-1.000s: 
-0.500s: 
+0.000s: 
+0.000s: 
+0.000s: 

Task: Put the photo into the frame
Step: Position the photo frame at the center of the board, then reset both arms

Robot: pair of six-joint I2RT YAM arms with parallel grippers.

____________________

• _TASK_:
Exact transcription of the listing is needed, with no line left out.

• _SOLUTION TO THIS TASK_:
-1.000s: 
-0.500s: 
+0.000s: 
+0.000s: 
+0.000s: 

Task: Put the photo into the frame
Step: Position the photo frame at the center of the board, then reset both arms

Robot: pair of six-joint I2RT YAM arms with parallel grippers.

With that, the answer is done.